Amazon built Athena to make it easier to query data in S3, and it has several benefits:

Athena is serverless—Amazon manages all the compute infrastructure, so you don’t have to. What do we mean by that? You don’t have to spin up a cluster, manage capacity, or load data. Instead, you just run queries and the data is read directly from S3.

Athena can be cheaper than similar services—you only pay for the queries you run. If you’re not running a query, you don’t pay anything. This can be a significant saving over a service like EMR, where you pay for compute instances whether or not you’re doing anything.
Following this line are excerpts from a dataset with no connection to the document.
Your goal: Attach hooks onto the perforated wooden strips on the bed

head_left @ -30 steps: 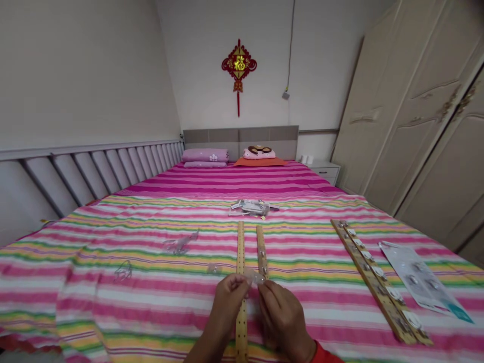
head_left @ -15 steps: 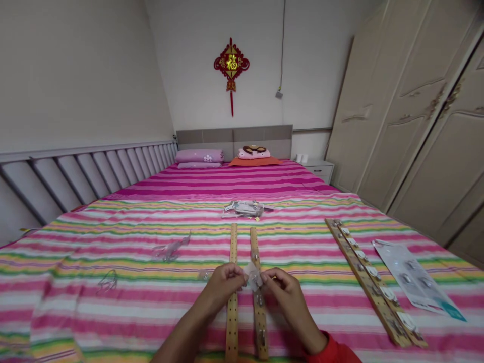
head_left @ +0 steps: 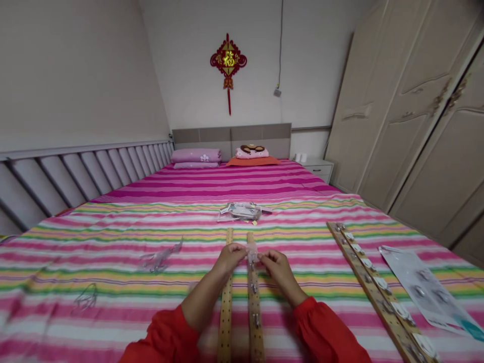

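A small clear plastic piece [head_left: 251,247] is pinched between my hands, above the far part of the right wooden strip. My left hand [head_left: 231,256] has thumb and fingertips closed on its left edge. On its right edge are the closed fingertips of my right hand [head_left: 275,263]. The right perforated wooden strip [head_left: 255,302] carries several small shiny metal pieces [head_left: 256,320] along its length. Beside it, the left perforated wooden strip [head_left: 226,312] shows rows of holes and nothing on them. What the plastic holds, if anything, is too small to make out.
Further up the bed lies a clear plastic packet [head_left: 244,212]. Crumpled plastic [head_left: 161,259] and a thin looped cord [head_left: 86,297] are on the left. To the right are wooden strips with white and metal pieces [head_left: 372,282] and a flat plastic bag [head_left: 419,290].
Both hands have moved forward along the right strip with the clear plastic piece, and more of the red sleeves shows. The view has shifted slightly.
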Available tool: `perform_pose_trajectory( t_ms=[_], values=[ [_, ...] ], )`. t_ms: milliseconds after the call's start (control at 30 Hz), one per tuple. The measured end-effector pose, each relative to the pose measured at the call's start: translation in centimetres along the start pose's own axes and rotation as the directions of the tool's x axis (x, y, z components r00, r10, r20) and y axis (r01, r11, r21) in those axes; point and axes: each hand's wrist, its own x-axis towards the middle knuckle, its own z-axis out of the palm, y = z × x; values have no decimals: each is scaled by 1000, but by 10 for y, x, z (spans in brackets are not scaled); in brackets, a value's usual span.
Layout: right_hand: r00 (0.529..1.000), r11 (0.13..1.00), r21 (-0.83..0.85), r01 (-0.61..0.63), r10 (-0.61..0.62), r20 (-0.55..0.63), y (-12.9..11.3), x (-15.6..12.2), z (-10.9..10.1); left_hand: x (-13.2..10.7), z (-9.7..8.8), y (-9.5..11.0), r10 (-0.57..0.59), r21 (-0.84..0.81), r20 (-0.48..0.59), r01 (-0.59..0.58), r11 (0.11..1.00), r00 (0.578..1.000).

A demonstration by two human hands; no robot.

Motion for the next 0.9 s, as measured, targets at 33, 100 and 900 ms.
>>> perform_pose_trajectory(
  t_ms=[33, 100, 900],
  values=[
    [1000, 1000, -4, 2, -2, -7, 4, 7, 0, 9, 2, -3, 0, 0, -25, 0, 1000, 1000],
    [1000, 1000, -15, 8, -8, -22, 13, 19, 0, 24, 5, -9, -9, 6, -62, 9, 1000, 998],
    [993, 983, -183, -2, -19, -115, 78, 61, 3, 85, 18, -52, 46, 447, -237, 66, 892, 970]
  ],
)
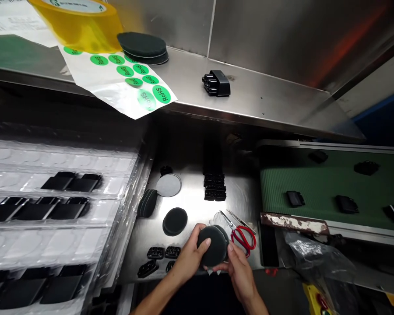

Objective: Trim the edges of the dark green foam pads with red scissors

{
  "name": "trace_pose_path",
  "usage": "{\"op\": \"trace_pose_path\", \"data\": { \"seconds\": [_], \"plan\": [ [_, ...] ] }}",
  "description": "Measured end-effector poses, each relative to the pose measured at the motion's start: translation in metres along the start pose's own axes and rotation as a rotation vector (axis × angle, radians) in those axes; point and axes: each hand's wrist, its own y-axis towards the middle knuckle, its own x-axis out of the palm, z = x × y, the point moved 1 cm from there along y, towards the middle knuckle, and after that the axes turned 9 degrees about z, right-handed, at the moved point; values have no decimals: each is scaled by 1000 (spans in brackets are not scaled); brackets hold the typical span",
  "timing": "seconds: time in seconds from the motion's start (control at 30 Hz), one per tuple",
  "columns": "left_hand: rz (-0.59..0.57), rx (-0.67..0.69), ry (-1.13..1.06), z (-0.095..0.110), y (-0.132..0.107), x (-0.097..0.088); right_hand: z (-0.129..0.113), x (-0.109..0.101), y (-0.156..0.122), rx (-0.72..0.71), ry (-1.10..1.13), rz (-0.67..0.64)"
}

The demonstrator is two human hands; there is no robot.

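My left hand [189, 258] and my right hand [238, 267] together grip a round black foam pad [212, 246] low over the steel worktop [197, 205]. The left thumb lies across the pad's left edge; the right fingers close on its right and lower edge. Red-handled scissors [241, 232] lie just right of the pad. Another round black pad [175, 221] rests up-left of my hands, with a grey disc [168, 185] beyond it. Small black plastic parts [164, 253] lie left of my left hand.
Clear trays [52, 205] holding black parts are stacked at left. A green conveyor belt [331, 192] with black parts runs at right. The upper steel shelf [249, 100] carries a green RoHS sticker sheet [128, 81], yellow tape roll [82, 22], black pads [144, 47] and a black part [217, 83].
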Motion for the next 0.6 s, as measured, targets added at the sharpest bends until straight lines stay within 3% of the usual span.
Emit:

Athena uses standard SQL for queries—so it’s accessible to a wide audience. Not everyone knows how to use a Hadoop cluster or a data lake, but lots of people have data in S3 and know how to write a SQL query. In particular, SQL is widely used among business analysts; Athena is for more than just developers and engineers.

How does Athena work?

You start with data stored as objects in S3. Data can be in a variety of structured or semi-structured formats, including plaintext files like CSV and JSON, application and AWS service logs, and columnar files like Apache Parquet and Apache ORC.

After your data is squared away, you create a table in Athena. This includes a schema (i.e., how the data is organized) and a location (i.e., where the data lives in S3). But it doesn’t contain any data itself. Tables are defined using the Apache Hive DDL, which looks a lot like SQL.
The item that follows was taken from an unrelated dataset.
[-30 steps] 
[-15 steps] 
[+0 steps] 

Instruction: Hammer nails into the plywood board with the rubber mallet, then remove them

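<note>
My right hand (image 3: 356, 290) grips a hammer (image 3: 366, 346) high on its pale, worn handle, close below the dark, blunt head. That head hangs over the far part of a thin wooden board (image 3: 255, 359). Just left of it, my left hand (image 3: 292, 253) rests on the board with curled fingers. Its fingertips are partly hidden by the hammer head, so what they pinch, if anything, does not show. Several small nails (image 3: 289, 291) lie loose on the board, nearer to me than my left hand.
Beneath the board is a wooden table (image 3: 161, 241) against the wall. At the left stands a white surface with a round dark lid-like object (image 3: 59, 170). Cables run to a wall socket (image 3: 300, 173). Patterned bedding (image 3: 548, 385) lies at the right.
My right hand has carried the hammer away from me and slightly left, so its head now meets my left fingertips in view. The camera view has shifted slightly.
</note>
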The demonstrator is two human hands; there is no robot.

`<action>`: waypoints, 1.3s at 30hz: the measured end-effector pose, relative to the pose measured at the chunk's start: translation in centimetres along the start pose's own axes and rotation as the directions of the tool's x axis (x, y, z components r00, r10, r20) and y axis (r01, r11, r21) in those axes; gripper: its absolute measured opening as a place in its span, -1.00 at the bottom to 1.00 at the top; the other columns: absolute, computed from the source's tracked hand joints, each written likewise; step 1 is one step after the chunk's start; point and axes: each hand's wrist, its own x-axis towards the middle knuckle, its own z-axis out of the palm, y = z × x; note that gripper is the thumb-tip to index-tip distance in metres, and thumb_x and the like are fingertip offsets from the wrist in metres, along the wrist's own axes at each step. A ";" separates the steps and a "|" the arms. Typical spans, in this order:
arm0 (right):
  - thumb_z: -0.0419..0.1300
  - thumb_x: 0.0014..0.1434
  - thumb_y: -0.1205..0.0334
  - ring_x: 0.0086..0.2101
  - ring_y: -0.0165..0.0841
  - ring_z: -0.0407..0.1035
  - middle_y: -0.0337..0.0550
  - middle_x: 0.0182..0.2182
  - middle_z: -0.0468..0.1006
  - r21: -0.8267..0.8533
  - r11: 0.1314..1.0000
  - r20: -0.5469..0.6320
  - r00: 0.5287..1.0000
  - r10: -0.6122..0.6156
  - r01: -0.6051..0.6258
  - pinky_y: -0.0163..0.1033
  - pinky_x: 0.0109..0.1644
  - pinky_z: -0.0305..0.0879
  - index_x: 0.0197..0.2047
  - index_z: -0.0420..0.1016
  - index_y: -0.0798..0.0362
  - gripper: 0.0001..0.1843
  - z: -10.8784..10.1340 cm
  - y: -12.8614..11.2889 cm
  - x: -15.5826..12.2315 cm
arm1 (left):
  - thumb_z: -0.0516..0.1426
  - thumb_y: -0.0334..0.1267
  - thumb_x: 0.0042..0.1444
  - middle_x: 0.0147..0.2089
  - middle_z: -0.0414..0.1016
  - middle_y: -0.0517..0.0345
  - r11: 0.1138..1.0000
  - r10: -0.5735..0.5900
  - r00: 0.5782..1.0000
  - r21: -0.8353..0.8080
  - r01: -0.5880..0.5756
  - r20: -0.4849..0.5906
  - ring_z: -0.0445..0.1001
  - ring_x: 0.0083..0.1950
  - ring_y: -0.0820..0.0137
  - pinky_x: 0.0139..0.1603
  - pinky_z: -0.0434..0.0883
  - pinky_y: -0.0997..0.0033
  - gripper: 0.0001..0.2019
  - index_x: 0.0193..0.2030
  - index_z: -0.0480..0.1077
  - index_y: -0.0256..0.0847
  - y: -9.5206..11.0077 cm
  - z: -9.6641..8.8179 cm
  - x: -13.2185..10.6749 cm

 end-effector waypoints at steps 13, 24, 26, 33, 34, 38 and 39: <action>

Finally, you write a query in standard ANSI SQL and run it. The query will be parallelized and distributed across hundreds or thousands of cores in a pool of Amazon-managed compute. Those cores read the data directly from S3, perform the query, and return the results. Athena uses Presto, an open-source distributed SQL engine designed for petabyte-scale queries.

There are three ways to use Athena:

  1. The AWS Management Console has a built-in SQL editor, a wizard for creating schemas and tables, and it displays results inline. It’s a good way to get started.
  2. Athena has ODBC and JDBC drivers, so you can connect to it with your favorite database app or library.
  3. The Athena SDK has an asynchronous API. You run a query and get back a unique ID, and then you use that ID to monitor progress and retrieve results.
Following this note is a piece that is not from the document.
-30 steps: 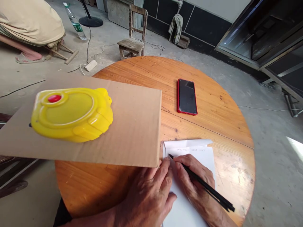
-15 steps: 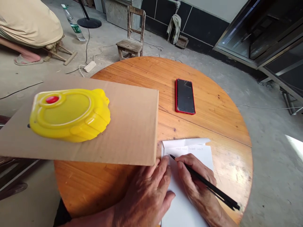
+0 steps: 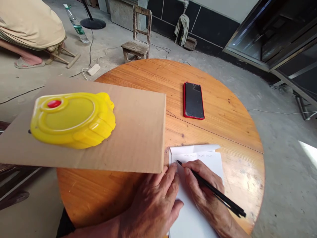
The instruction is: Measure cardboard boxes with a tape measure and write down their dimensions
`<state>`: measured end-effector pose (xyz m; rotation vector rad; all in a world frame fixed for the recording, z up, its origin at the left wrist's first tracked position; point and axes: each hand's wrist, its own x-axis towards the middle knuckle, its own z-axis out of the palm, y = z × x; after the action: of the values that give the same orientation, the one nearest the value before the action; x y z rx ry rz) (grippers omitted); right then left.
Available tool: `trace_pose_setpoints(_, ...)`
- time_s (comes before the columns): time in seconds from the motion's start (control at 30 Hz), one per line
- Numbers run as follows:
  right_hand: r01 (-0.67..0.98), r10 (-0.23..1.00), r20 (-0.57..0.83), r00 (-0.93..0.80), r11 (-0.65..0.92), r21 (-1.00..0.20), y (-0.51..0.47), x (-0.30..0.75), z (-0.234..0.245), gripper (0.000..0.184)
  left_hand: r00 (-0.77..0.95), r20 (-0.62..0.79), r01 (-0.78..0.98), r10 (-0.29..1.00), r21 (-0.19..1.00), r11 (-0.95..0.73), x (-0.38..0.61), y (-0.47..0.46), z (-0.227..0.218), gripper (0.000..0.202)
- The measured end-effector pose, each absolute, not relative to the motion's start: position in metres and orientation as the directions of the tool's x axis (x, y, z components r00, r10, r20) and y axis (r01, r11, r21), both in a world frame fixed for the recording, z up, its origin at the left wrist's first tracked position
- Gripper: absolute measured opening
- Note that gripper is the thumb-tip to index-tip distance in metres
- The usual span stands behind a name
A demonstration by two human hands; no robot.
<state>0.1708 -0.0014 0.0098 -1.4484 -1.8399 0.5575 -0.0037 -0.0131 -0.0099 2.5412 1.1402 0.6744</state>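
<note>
A white sheet of paper (image 3: 210, 158) with a line of small writing near its top lies at the near edge of a round wooden table (image 3: 153, 79). My right hand (image 3: 203, 188) grips a black pen (image 3: 215, 193), its tip touching the paper's upper left. Beside it, my left hand (image 3: 153, 201) rests flat with fingers stretched out, its fingertips pressing the paper's left edge.
A brown cardboard sheet (image 3: 138, 132) overhangs the table's left side, carrying a yellow plastic lid (image 3: 73, 119) with a red knob. A red-cased phone (image 3: 193, 100) lies further back. On the floor beyond are a small wooden chair (image 3: 137, 44), a bottle (image 3: 75, 23), cables and a seated person (image 3: 29, 29).
The pen tip has shifted slightly along the paper's upper left as my right hand writes. The view barely moved; my left hand stays put.
</note>
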Motion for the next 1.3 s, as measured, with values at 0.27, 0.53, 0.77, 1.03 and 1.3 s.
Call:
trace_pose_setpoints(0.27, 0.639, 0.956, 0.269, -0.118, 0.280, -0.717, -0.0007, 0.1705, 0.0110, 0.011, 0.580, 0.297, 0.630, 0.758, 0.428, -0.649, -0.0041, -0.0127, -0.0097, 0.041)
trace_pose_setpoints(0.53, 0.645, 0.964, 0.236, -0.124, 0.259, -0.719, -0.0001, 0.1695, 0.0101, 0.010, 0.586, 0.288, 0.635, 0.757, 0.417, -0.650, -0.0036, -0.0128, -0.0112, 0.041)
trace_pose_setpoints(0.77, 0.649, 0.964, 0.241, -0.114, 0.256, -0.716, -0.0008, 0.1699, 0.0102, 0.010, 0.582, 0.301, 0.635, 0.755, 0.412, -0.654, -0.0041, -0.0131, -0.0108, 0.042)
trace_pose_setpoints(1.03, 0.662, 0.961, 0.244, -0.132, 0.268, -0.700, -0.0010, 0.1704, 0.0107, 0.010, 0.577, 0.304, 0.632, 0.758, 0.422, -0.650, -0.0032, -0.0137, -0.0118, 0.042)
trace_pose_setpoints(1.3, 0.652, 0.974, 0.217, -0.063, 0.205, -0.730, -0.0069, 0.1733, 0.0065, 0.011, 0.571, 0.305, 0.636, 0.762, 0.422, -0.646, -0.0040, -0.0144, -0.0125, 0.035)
Athena keeps a history of all the queries you’ve run, and it saves the results to CSV files in S3—ready to be used as part of a larger pipeline.

How does Athena fit into Amazon’s other big data services?

Athena is an interactive query service—not a general purpose database. It’s meant for answering questions quickly, with zero infrastructure—not being a full data processing service.

If you want to visualise your data, consider QuickSight. It’s a visualization tool that can pull in data from a number of sources, including Athena, EMR and Redshift, allowing you to build interactive visual queries and dashboards.

If you want more fully-fledged ETL data warehouses, look at EMR and Redshift. They offer large-scale, distributed data processing that goes beyond just queries, including more complex transformations and machine learning. These can be faster than Athena, but that speed and flexibility comes at a cost. For example, there’s more upfront work to create a database cluster and load your data, and they can be more expensive to run, too. Unlike Athena, you’re managing and paying for all the compute power—even when it’s sitting idle.

Amazon’s big data services can share data, and the lines between them can get blurry. You don’t have to pick just one service. You could use a mixture, with Athena for simple queries, EMR for more complex ETL work, and QuickSight for visualization.

Athena is to EMR what Lambda is to EC2. There are limitations, but if your use case fits within them, the serverless approach gives you something incredibly powerful that can be much easier and cheaper to run.

How do I try Athena?

The best way to try Athena is using the AWS Management Console. When you open Athena for the first time, you’ll see a three-pane interface that may look familiar if you’ve used other SQL editors:

Screenshot of the Athena console. There’s a row of tabs along the top, with “Query editor” selected. Left-hand side: two drop-down menus (“Data Source” and “Database”), then two lists (“Tables (1)” and “Views (0)”). Upmost right: a blue banner “Before you run your first query, you need to set up a query result location in Amazon S3.”. Upper right: an empty text area with the heading “New query 1”, and below it some disabled buttons for running and saving a query. Lower right: an empty white pane titled “Results”.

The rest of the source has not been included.